General information
- Location: Kankar Danga—Rasulpur Chati Road, Patrasayer, Bankura district, West Bengal India
- Coordinates: 23°12′56″N 87°32′16″E﻿ / ﻿23.215646°N 87.537856°E
- Elevation: 64 metres (210 ft)
- System: Indian Railway
- Owner: Indian Railways
- Operator: South Eastern Railway
- Line: Bankura–Masagram line
- Platforms: 1
- Tracks: 1

Construction
- Structure type: Standard (on-ground station)
- Parking: No

Other information
- Status: Functioning
- Station code: PSF

History
- Opened: 1916
- Closed: 1995
- Rebuilt: 2005
- Former names: Bankura Damodar Railway

Services
| Preceding station | Indian Railways |  |  | Following station |
| Dhagaria towards ? |  | South Eastern Railway zoneBankura–Masagram line |  | Betur towards ? |

Location

= Patrasayer railway station =

Railway station in West Bengal, India

Patrasayer railway station is a railway station of Bankura–Masagram line under the Adra railway division of South Eastern Railway zone.

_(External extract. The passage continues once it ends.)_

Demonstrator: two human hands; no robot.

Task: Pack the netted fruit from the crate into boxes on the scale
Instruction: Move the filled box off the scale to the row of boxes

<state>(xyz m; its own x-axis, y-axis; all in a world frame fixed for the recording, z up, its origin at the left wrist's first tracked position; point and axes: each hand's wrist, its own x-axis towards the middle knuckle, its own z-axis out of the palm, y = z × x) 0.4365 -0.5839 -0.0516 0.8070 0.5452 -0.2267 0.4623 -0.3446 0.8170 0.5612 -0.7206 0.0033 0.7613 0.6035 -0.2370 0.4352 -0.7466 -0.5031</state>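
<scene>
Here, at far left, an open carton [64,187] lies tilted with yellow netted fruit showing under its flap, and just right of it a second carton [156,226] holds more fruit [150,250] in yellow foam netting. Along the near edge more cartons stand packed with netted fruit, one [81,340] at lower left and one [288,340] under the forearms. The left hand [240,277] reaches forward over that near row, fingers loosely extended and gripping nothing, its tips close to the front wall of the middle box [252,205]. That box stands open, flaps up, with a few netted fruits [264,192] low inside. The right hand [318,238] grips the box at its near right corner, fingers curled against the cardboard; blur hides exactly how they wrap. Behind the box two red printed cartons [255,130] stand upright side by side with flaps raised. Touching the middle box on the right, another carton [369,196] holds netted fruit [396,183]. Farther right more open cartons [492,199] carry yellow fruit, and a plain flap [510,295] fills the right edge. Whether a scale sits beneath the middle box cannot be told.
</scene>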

It is situated beside Kankar Danga–Rasulpur Chati Road at Patrasayer in Bankura district in the Indian state of West Bengal.

== History ==
Old narrow-gauge Bankura–Damodar Railway (also called as Bankura Damodar River Railway) connecting Bankura and in Bankura and Bardhaman districts was opened to traffic in sections between 1916 and 1917. In 2005, the 118 kilometers long railway section known as Bankura–Masagram line was converted to broad gauge. The whole track including Patrasayer railway station was electrified in 2018–19.